Christian Ahrendt im Gespräch mit Martin Zagatta | 18.08.2010
    Martin Zagatta: Der Bilderdienst Street View erregt weiter die Gemüter, der Art sogar, dass die Bundesregierung sich heute zumindest grundsätzlich auf das weitere Vorgehen einigen wollte. Zur Debatte steht ein neues Datenschutzgesetz, das den modernen Internet-Zeiten gerecht werden soll. Hysterie oder dringend notwendig?

    Wir sind verbunden mit Christian Ahrendt, Parlamentarischer Geschäftsführer der FDP-Bundestagsfraktion und Obmann seiner Partei im Rechtsausschuss. Guten Tag, Herr Ahrendt!

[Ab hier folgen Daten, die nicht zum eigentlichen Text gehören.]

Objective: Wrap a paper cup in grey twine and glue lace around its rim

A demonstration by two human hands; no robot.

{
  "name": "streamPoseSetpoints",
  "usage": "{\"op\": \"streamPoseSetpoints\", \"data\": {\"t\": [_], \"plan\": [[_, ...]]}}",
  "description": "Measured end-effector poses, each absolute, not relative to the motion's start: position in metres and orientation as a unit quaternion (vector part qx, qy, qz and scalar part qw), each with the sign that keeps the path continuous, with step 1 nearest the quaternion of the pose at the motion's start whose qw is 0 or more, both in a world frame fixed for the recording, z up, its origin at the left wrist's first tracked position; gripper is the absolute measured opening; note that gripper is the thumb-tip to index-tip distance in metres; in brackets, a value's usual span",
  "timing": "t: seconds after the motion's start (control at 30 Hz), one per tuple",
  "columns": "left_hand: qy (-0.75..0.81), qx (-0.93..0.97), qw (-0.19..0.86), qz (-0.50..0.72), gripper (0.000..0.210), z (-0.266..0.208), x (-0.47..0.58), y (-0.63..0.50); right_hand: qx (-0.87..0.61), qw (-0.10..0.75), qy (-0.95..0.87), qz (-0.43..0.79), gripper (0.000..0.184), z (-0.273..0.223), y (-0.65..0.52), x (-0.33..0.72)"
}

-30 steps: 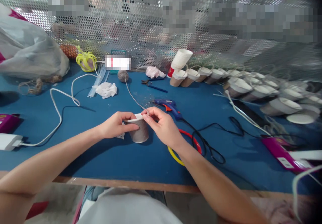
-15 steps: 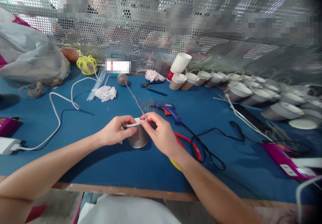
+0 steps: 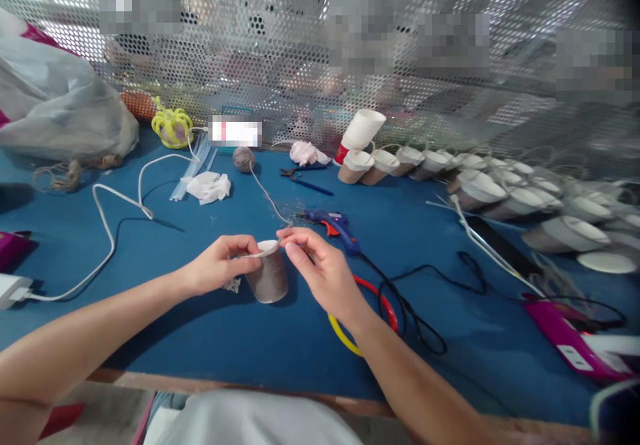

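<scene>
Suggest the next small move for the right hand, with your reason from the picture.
Probably press the yarn against the cup near its top: the right hand holds the yarn close there, while the left hand grips the cup's other side.

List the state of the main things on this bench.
Gray cup: mouth up, held in left hand
Gray yarn ball: partly unwound, strand reaching right hand
Glue gun: lying on its side
Pliers: lying, handles spread
White tissue: crumpled
White paper cups: stacked, leaning
Handled cups: clustered, mouths up
</scene>
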State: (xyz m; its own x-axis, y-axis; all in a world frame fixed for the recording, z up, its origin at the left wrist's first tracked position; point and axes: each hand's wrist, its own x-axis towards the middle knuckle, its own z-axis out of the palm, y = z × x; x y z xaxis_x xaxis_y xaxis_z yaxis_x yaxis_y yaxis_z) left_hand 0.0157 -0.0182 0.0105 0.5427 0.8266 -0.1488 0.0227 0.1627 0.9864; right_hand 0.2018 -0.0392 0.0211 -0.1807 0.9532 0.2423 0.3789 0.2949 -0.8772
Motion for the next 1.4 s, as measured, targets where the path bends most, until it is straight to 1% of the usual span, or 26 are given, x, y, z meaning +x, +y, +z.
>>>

    Christian Ahrendt: Schönen guten Tag, Herr Zagatta.

    Zagatta: Herr Ahrendt, wir haben das in dem Beitrag gehört: die Verbraucherschutzministerin Aigner fordert jetzt die Anpassung des Datenschutzes an das Internet-Zeitalter, und zwar möglichst schnell. Da stimmt auch die Justizministerin Leutheusser-Schnarrenberger zu. Herrscht da tatsächlich so dringender Handlungsbedarf?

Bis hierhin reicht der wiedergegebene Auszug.